El gran ausente en este debate son los partidos políticos. El uso de la inteligencia artificial para reforzar el discurso de aquellos representantes que resultan más cómodos a las estructuras de poder interno puede desplazar las voces críticas y con mayor formación dentro de las propias organizaciones. Al mismo tiempo, recurrir a sistemas de IA para construir mensajes ideológicos orientados únicamente al interés partidista, y no al bien común, supone un riesgo añadido para la salud democrática. Frente a este escenario, sólo una apuesta decidida por la transparencia radical —en el trabajo, en los criterios y en la trazabilidad de la toma de decisiones— puede garantizar una verdadera conexión entre ciudadanía y política. Esa transparencia debe darse tanto de puertas adentro como hacia fuera de las organizaciones, y aplicarse tanto en las decisiones públicas como en los procesos internos de las estructuras políticas.

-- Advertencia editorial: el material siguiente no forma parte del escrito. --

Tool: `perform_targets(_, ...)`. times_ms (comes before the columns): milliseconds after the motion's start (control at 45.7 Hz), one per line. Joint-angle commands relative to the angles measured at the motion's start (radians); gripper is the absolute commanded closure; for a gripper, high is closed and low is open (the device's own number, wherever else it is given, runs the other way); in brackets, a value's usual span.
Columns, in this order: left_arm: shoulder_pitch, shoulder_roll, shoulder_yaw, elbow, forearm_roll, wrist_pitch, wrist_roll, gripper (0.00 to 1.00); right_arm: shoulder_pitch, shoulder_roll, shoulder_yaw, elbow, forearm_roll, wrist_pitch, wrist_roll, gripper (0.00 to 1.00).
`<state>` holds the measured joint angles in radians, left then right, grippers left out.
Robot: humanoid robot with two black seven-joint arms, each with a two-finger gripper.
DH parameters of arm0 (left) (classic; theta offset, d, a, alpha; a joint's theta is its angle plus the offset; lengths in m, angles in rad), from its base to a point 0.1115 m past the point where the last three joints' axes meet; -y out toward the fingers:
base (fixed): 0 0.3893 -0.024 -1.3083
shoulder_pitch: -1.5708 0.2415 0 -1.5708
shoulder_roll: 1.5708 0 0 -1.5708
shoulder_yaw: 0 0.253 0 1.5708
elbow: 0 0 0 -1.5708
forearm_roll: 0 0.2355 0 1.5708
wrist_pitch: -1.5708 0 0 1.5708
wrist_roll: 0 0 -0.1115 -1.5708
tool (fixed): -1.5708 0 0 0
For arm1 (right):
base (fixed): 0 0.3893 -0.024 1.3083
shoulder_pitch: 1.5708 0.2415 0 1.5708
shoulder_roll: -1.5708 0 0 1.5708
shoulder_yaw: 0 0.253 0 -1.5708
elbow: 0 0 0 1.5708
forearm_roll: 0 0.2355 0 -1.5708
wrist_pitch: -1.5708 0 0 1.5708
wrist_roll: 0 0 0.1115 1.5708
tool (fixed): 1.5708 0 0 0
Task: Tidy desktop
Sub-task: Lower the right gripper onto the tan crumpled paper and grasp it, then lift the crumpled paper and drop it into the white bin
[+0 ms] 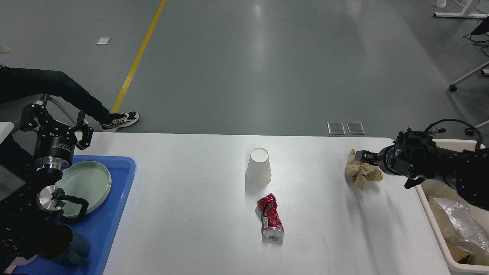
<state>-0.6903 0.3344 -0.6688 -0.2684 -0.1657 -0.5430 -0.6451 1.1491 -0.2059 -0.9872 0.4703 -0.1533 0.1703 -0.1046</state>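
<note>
Brown crumpled paper wad (362, 172) on tabletop (191, 214), far-right side, near beige bin (429, 214). Light, soft, crushes easy; pinch at bulk, no force needed. R tool (359, 156) at wad's top edge, fingers narrow, seemingly pinching wad, contact not fully clear. L tool (57, 120) spread wide, empty, above blue tray (114, 214) w/ green plates (89, 183), well apart from wad. Upturned paper cup (258, 167) and crushed red can (270, 217) mid-tabletop, both light; can has sharp dents, may roll.

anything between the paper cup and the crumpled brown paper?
Nothing. In the head view, only bare desktop lies between the paper cup and the crumpled brown paper.
</note>
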Motion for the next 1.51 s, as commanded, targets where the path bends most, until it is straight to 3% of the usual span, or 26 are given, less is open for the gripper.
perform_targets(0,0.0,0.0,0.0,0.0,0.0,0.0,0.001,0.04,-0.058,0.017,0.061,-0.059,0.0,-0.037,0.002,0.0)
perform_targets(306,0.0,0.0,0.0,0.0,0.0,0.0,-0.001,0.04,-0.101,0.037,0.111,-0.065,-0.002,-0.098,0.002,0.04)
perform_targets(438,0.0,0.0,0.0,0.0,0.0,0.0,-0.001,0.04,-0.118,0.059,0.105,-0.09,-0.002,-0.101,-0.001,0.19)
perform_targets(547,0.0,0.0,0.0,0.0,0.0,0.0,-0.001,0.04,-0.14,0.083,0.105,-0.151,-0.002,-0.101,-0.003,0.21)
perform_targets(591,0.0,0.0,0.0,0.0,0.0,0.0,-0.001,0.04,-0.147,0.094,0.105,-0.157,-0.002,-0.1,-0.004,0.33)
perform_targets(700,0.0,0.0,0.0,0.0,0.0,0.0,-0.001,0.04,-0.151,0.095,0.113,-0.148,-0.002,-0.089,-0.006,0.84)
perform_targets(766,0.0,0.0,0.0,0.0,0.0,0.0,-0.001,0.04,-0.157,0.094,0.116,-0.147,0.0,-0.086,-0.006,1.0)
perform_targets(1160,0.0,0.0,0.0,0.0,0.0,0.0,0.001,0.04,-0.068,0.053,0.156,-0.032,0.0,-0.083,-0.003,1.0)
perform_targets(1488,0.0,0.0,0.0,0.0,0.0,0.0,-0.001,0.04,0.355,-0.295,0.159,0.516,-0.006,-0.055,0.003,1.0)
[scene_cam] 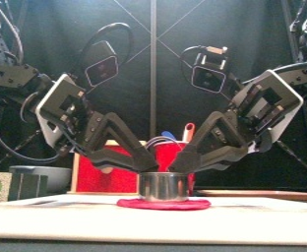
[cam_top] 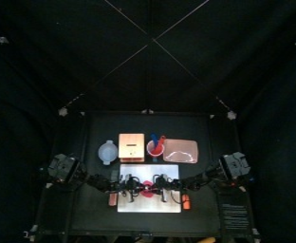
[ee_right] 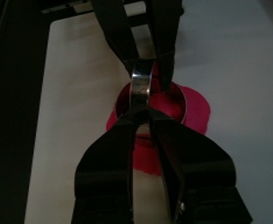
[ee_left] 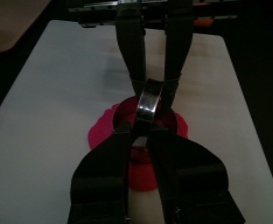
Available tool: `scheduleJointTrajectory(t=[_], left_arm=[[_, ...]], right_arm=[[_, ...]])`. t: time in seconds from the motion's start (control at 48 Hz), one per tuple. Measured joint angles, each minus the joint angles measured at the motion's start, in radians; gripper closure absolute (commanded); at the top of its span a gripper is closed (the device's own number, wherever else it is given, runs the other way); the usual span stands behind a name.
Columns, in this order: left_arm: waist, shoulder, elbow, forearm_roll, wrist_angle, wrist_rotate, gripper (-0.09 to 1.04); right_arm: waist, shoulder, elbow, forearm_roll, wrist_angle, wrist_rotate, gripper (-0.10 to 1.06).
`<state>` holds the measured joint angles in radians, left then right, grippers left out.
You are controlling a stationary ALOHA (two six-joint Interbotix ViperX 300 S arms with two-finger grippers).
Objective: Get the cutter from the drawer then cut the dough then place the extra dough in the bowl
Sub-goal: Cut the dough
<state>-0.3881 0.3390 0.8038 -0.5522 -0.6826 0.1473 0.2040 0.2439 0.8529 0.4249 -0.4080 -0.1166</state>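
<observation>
A round metal cutter point(scene_cam: 164, 185) stands on a flat disc of pink-red dough point(scene_cam: 163, 205) in the middle of the white cutting board point(scene_cam: 64, 202). Both arms come down to it from either side. My left gripper point(scene_cam: 149, 168) is shut on the cutter's rim point(ee_left: 149, 101) from the left. My right gripper point(scene_cam: 185, 166) is shut on the rim point(ee_right: 139, 83) from the right. Dough point(ee_left: 108, 131) shows around the cutter on the board point(ee_left: 57, 87). In the right wrist view the dough point(ee_right: 188, 107) spreads beside the ring. The jaws hide most of the cutter's inside.
Behind the board stand the wooden box point(cam_top: 130, 147) with its red drawer front point(scene_cam: 103, 172), the blue-grey bowl point(cam_top: 107, 151) at its left, a red cup point(cam_top: 155, 147) and the pink tray point(cam_top: 180, 149) at the right.
</observation>
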Motion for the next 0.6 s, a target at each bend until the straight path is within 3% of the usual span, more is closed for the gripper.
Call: scheduleJointTrajectory(t=[0.604], left_arm=[[-0.006,0.012,-0.005,0.000,0.002,-0.002,0.38]], right_arm=[[-0.008,-0.006,0.002,0.000,0.014,0.000,0.46]])
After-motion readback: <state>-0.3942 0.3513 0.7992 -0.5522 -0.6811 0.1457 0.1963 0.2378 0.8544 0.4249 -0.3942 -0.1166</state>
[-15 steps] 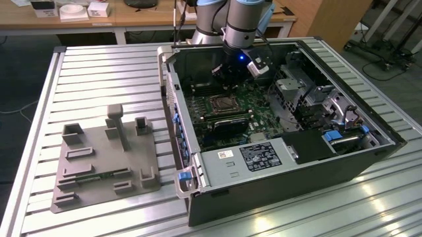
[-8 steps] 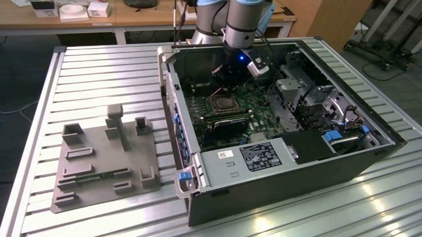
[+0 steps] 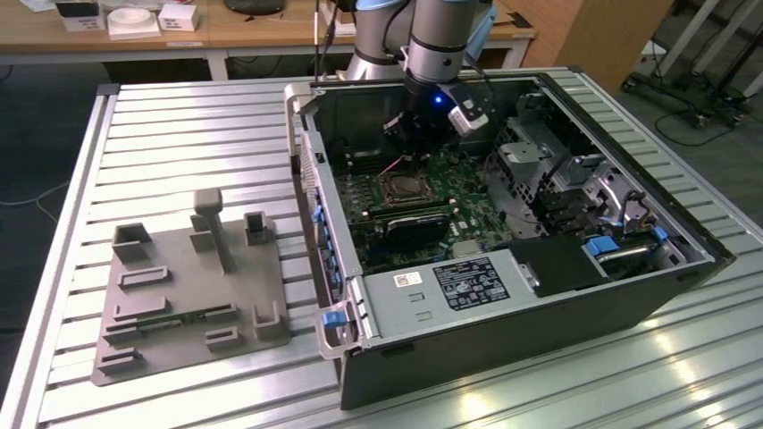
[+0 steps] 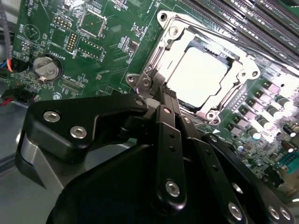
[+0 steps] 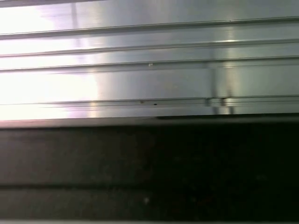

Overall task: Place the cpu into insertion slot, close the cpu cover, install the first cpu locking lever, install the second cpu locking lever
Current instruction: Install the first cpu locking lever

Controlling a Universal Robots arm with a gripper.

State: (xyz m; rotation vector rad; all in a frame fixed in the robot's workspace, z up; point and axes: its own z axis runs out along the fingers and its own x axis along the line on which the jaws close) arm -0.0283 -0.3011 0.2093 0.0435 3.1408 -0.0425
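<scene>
From my station I see the computer case (image 3: 501,344) lying open on the slatted table (image 3: 179,116), toward the exterior view's right, and a fixture plate (image 3: 179,295) on the table just beside it, to the left. A desk (image 3: 238,31) stands behind the table. Inside the case, on the motherboard (image 3: 477,210), the cpu (image 4: 201,77) lies in the insertion slot (image 3: 402,188), with the cpu cover (image 4: 156,58) down around it. The gripper (image 4: 164,93) is at one corner of the slot, touching or just beside the cover. Memory slots (image 4: 243,14) run along the slot's far side from the gripper
</scene>
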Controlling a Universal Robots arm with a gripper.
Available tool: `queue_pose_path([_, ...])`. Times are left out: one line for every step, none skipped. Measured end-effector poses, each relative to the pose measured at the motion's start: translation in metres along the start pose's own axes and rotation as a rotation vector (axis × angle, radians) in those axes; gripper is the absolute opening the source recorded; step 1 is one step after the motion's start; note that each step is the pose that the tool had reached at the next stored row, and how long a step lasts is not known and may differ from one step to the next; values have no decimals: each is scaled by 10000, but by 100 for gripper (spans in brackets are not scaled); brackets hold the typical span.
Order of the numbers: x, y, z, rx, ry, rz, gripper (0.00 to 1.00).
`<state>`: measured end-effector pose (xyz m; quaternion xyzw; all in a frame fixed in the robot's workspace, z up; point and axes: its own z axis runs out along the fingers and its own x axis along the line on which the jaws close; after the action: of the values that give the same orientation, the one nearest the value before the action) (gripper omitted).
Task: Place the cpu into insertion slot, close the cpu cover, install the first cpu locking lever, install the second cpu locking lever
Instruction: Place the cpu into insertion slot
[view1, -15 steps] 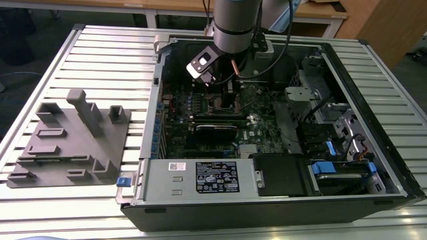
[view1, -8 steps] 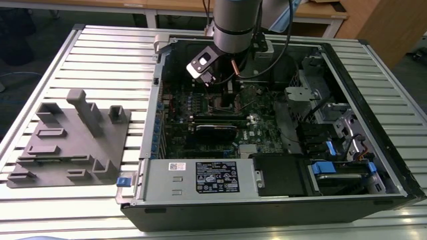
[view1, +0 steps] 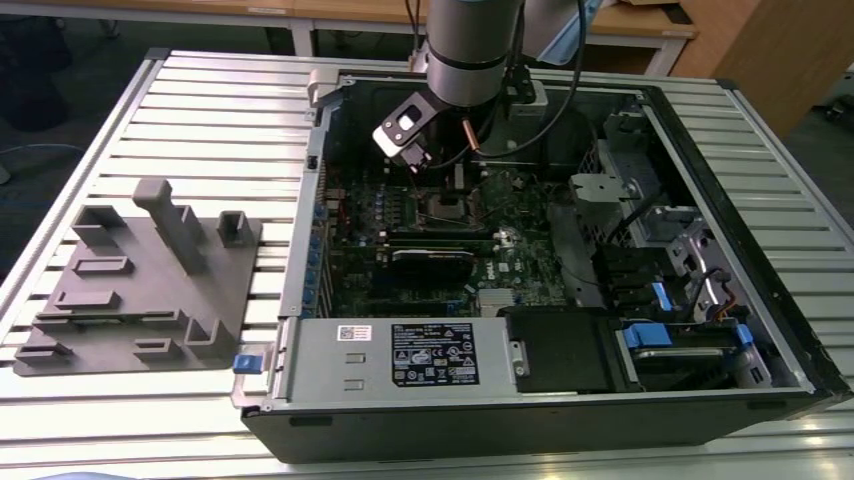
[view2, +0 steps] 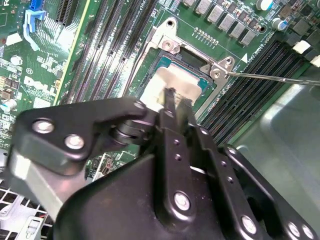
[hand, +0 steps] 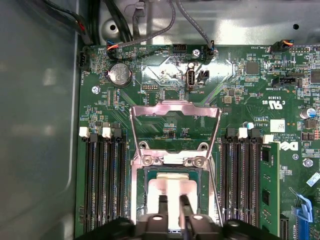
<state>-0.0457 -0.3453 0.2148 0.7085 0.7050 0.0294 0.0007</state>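
Observation:
The cpu (hand: 170, 186) lies flat in the insertion slot (hand: 141, 195), its silver top up; it also shows in the second wrist view (view2: 175, 80). The cpu cover (hand: 175, 106) is flipped back off the socket, with bare board showing through its window. A thin wire locking lever (view2: 270, 77) sticks out unlatched from the socket corner and runs along the socket's side (hand: 216, 195). My gripper (hand: 173, 201) hangs just over the chip's top, its two thin fingers (hand: 162, 205) a narrow gap apart with nothing between them. In the exterior view the gripper (view1: 424, 170) sits inside the case above the socket (view1: 447, 205).
Black memory slots (hand: 102, 185) flank the socket on both sides, and a green memory module (hand: 270, 190) stands in one. The case's grey metal wall (hand: 40, 125) runs beside the board. Cables (hand: 150, 30) hang at the board's edge. A grey fixture (view1: 134, 280) lies on the slatted table.

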Motion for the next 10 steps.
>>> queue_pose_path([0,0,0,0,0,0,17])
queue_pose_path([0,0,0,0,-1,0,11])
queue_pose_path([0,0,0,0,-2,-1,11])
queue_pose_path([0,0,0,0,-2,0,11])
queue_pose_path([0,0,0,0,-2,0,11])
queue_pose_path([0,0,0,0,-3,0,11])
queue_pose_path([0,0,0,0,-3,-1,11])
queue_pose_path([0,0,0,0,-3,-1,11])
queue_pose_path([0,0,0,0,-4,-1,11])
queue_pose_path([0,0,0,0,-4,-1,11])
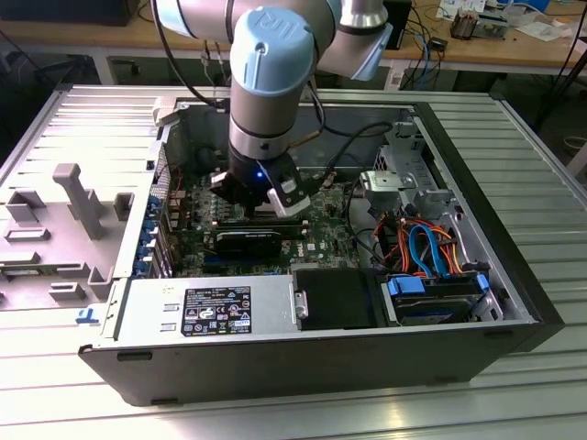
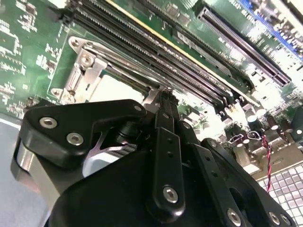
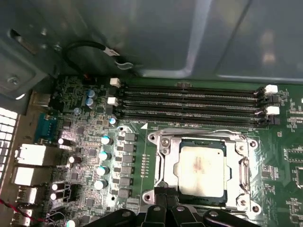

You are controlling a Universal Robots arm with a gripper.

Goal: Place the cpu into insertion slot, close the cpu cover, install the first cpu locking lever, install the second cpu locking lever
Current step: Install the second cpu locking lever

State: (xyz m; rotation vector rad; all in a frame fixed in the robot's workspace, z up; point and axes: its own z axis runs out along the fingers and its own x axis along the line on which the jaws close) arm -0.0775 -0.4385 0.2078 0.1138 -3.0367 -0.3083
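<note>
Seated flat in the insertion slot (image 3: 203, 170), the cpu (image 3: 202, 169) lies under the closed cpu cover (image 3: 166, 153). Gripper (image 2: 163, 94) jaws look pressed together at the socket's edge. The thin, stiff, fragile chip suits edge holds only.

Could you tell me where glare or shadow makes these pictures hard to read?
In the second wrist view, glare whitens the cpu and the board's far corner; in the first wrist view, the cpu is evenly lit; in the exterior view, the gripper shadows the motherboard.
</note>
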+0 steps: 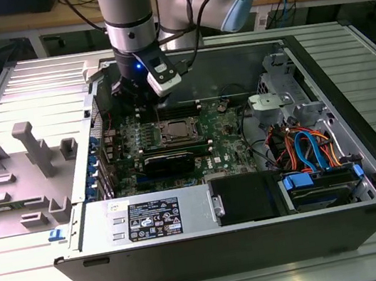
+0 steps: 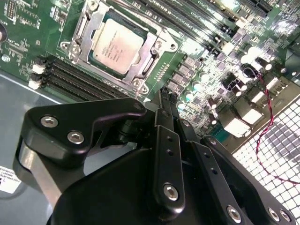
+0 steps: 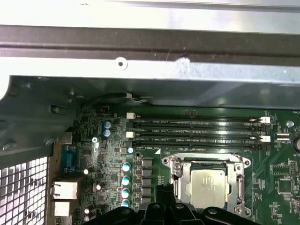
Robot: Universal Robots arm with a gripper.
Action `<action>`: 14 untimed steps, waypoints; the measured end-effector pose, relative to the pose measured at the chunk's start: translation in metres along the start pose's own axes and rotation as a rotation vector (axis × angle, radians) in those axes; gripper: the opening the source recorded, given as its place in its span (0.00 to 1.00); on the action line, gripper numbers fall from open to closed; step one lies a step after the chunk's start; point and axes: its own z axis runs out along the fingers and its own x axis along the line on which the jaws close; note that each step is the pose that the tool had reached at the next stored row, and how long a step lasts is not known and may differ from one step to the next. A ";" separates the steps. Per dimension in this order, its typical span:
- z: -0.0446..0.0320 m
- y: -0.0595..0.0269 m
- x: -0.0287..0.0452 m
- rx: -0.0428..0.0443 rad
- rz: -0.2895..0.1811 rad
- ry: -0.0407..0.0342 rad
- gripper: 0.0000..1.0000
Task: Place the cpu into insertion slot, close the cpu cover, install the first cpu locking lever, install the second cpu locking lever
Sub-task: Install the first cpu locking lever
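Gripper point(image 2: 161, 97) fingers pressed together, pinching nothing, above the green board point(image 2: 28, 28), near the insertion slot point(image 1: 165, 135) (centre of the exterior view). The cpu point(image 2: 115, 44) sits in that slot. The cpu cover point(image 3: 206, 165) lies flat around it.

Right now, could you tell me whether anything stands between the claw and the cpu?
Nothing visible does. The cpu lies seated on the board with the cover framing it and its top bare. The claw hangs above the board just beside it, with open air between them.
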 end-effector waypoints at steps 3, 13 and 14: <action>-0.0016 0.0031 0.0000 -0.0002 -0.002 0.0002 0.11; -0.0074 0.0131 -0.0001 -0.0004 -0.010 0.0019 0.11; -0.0074 0.0140 -0.0001 -0.0004 -0.011 0.0019 0.11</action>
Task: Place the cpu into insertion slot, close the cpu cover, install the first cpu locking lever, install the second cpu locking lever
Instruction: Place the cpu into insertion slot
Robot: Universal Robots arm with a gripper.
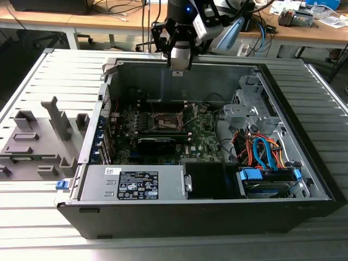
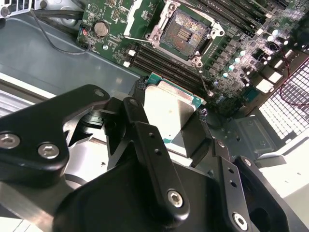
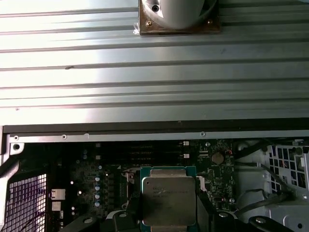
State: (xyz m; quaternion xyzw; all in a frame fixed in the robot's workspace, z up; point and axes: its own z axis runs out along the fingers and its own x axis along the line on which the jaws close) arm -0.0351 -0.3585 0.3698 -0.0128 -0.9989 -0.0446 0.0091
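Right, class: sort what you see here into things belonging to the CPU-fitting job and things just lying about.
Job: cpu, gripped in the tool; insertion slot, empty; cpu cover, raised.
Lying about: grey blocks on the table; blue and orange cables; coin battery.

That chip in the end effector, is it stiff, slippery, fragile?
The cpu looks flat and rigid, so it probably won't flex. Its smooth metal top could be slippery, though the end effector clamps its edges. The thin green rim looks likely to chip.
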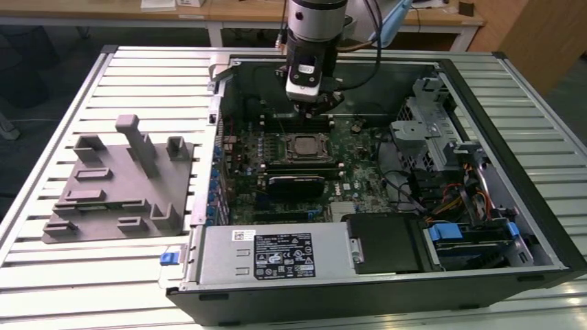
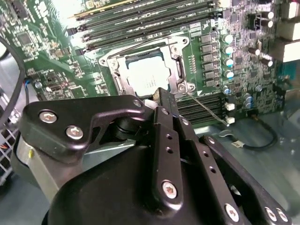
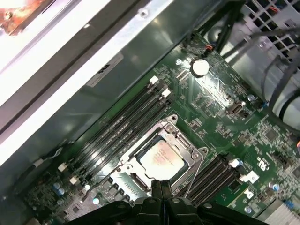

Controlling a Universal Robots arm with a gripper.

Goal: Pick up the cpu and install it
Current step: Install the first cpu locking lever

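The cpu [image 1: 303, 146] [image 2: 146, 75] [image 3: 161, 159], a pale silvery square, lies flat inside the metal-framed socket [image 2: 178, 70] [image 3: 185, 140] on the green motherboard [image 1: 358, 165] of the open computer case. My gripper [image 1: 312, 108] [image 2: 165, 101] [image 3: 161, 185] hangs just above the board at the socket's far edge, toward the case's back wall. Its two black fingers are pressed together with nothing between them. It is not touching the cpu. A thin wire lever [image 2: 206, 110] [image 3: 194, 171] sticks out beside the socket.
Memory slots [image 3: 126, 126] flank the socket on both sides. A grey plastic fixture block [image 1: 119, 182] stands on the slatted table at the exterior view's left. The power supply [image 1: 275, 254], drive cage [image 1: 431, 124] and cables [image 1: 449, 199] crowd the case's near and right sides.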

Qué puede hacer nuestro concejal

Volvamos a nuestro concejal. Todavía está a tiempo de detenerse, de exigir que los expedientes incluyan la opinión de los afectados, de contratar expertos independientes, de contrastar las recomendaciones automáticas con el juicio de profesionales cualificados y de convocar a los vecinos para deliberar. También está a tiempo de practicar un ejercicio de transparencia radical, explicando con claridad los criterios que le han llevado a tomar la decisión que hoy defiende.

La inteligencia artificial puede ser —y probablemente será— una gran aliada para una administración pública que aspire a ser más justa, eficiente y equitativa. Pero eso sólo será posible si conservamos el timón y anclamos nuestros valores comunes en el diseño, uso y supervisión de estas tecnologías. Europa nació para sustituir la fuerza por el diálogo, la imposición por la deliberación, y para construir lo público desde el respeto a los derechos y las personas. Ceder hoy la deliberación a inteligencias sin pasaporte sería traicionar esa promesa. Mientras la decisión siga siendo nuestra, no hay destino escrito: hay responsabilidad. Y debemos asumirla antes de que otro lo programe por nosotros.